> TASK TO CARRY OUT:
Search the entries for the word "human". Copy every line where it turns up.

[Stored records]
/---
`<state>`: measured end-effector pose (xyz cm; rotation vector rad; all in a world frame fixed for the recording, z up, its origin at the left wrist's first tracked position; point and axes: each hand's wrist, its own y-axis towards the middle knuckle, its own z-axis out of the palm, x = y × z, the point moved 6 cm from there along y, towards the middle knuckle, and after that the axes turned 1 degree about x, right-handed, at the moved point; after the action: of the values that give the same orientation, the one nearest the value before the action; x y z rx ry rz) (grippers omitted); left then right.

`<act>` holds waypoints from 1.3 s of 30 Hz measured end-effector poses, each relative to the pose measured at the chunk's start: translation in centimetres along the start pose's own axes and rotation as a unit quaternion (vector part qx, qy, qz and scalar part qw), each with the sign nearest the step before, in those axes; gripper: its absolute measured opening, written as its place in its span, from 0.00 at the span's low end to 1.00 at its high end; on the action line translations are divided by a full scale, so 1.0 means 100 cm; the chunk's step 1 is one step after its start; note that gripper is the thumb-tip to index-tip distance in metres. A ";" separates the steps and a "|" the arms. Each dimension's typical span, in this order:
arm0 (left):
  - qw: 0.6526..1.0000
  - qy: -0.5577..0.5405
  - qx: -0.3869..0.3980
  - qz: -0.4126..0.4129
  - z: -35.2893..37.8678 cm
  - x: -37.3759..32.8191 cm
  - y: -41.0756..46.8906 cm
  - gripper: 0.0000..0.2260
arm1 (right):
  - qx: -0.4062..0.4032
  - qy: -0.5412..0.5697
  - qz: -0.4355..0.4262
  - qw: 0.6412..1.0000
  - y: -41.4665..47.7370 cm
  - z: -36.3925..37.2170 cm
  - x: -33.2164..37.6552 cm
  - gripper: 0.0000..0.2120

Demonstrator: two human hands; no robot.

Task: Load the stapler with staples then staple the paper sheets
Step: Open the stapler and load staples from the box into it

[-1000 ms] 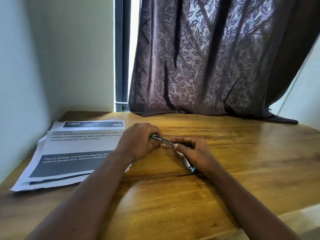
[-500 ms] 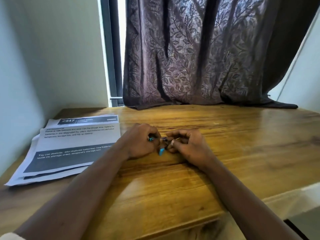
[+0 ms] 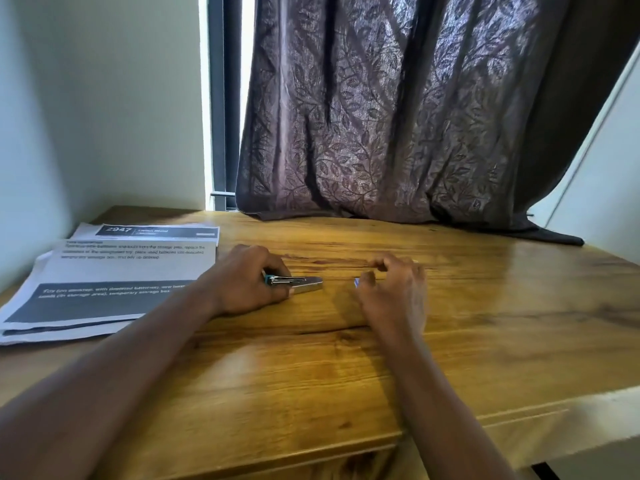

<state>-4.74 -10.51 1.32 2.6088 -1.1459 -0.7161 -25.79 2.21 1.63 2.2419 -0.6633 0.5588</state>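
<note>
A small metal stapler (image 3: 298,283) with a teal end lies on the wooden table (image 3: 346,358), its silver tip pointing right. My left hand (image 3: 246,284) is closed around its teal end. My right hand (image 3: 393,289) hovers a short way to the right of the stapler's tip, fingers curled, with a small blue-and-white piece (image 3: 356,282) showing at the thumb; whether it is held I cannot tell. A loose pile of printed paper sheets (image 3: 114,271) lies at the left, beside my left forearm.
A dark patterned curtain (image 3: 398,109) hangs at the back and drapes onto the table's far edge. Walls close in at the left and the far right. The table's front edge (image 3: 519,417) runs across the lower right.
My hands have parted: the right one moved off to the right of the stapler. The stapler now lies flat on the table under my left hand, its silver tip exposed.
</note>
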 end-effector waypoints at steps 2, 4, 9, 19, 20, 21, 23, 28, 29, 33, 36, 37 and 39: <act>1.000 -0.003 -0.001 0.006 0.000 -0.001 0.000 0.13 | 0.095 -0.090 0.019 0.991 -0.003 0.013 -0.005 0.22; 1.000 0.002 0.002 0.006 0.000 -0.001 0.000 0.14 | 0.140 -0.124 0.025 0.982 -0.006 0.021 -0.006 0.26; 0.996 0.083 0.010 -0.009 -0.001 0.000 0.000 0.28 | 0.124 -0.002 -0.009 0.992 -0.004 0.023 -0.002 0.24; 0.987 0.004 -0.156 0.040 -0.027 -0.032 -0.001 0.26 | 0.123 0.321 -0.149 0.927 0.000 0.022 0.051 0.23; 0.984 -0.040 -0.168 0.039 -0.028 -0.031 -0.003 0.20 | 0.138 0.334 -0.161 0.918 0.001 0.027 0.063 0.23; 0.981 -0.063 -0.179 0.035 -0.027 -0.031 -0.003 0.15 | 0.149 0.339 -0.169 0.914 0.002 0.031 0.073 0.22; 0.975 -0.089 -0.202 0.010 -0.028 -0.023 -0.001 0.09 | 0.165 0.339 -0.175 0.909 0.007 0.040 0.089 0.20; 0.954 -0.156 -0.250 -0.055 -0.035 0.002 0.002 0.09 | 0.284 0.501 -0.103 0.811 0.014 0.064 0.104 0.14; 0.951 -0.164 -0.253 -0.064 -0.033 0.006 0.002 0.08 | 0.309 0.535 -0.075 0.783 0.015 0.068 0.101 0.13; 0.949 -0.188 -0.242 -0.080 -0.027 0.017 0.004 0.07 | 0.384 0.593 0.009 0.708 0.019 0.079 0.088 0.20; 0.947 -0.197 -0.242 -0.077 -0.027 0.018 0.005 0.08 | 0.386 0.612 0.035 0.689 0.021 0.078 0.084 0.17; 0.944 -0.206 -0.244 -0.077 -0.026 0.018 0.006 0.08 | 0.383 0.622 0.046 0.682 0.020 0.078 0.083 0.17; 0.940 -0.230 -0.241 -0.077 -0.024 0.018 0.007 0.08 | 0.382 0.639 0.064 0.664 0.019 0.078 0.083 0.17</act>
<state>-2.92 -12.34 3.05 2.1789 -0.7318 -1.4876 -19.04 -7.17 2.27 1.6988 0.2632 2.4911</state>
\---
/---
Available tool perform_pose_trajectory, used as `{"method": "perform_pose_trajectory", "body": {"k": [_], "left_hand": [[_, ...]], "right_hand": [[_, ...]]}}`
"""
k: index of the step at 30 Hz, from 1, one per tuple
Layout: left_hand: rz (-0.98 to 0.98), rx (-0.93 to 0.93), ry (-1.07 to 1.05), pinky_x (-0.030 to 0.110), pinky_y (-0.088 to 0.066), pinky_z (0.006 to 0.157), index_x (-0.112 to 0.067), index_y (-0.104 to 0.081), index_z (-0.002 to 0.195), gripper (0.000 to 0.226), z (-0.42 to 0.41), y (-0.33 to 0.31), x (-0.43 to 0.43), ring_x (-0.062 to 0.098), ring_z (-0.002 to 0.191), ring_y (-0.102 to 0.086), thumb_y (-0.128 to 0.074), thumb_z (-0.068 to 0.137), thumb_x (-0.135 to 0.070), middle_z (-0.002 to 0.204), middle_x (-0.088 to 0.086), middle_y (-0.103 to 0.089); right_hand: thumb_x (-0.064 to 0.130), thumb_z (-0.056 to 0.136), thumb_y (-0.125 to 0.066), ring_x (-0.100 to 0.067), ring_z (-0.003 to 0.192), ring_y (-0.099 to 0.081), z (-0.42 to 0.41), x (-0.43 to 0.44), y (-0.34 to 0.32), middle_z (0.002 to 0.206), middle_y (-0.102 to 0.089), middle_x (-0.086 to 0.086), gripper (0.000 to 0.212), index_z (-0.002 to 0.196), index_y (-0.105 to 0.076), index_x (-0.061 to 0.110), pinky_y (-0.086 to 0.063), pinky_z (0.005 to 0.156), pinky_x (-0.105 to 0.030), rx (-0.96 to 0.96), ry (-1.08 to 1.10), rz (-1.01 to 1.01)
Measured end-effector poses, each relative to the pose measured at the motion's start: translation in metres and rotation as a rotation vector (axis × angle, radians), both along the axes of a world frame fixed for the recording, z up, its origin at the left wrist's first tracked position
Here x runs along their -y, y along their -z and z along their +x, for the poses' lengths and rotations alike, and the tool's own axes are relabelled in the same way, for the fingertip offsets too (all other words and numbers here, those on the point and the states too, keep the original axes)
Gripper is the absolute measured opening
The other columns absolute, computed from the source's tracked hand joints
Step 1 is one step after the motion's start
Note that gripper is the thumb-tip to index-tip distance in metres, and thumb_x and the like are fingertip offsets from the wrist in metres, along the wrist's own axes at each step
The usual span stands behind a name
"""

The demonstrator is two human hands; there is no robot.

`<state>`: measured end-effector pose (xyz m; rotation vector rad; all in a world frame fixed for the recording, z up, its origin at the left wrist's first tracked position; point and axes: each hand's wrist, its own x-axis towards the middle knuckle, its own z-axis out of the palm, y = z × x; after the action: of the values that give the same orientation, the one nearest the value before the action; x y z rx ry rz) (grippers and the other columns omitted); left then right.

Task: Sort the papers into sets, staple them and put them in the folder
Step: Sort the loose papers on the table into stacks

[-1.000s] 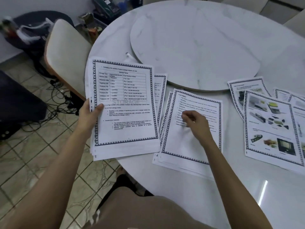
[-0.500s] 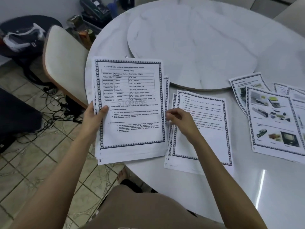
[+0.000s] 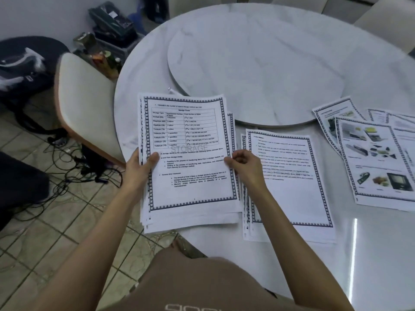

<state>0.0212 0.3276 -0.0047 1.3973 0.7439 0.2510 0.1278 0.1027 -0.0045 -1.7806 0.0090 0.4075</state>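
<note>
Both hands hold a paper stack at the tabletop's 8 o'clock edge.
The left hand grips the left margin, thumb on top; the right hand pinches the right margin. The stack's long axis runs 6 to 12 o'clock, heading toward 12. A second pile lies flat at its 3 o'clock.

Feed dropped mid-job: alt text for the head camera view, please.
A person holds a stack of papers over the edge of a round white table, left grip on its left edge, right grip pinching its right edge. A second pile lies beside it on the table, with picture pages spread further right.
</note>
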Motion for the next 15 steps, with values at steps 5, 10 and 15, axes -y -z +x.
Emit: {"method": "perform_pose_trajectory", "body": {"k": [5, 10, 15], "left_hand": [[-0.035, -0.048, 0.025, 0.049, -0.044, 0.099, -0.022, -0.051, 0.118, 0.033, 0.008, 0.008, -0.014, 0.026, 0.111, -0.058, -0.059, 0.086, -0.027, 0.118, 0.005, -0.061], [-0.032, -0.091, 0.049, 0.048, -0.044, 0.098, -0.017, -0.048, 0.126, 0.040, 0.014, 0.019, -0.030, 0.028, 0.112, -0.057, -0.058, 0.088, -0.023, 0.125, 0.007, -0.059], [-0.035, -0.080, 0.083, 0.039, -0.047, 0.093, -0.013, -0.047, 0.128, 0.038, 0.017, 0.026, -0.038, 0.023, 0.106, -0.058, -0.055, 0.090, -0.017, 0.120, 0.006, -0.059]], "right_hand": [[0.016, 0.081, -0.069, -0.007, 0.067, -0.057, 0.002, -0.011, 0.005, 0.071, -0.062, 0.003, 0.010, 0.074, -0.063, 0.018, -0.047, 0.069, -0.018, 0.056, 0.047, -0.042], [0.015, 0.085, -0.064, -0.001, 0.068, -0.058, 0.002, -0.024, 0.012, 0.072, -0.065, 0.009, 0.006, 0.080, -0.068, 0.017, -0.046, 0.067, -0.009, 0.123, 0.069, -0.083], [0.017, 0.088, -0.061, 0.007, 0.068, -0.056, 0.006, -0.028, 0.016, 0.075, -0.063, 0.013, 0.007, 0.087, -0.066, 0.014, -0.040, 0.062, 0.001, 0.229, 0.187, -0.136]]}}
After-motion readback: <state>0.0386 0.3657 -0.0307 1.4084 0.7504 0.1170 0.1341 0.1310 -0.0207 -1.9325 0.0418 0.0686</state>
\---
> RESPONSE TO THIS EXERCISE:
Demonstrator: two human hands; no robot.
The demonstrator is two human hands; there is no robot.

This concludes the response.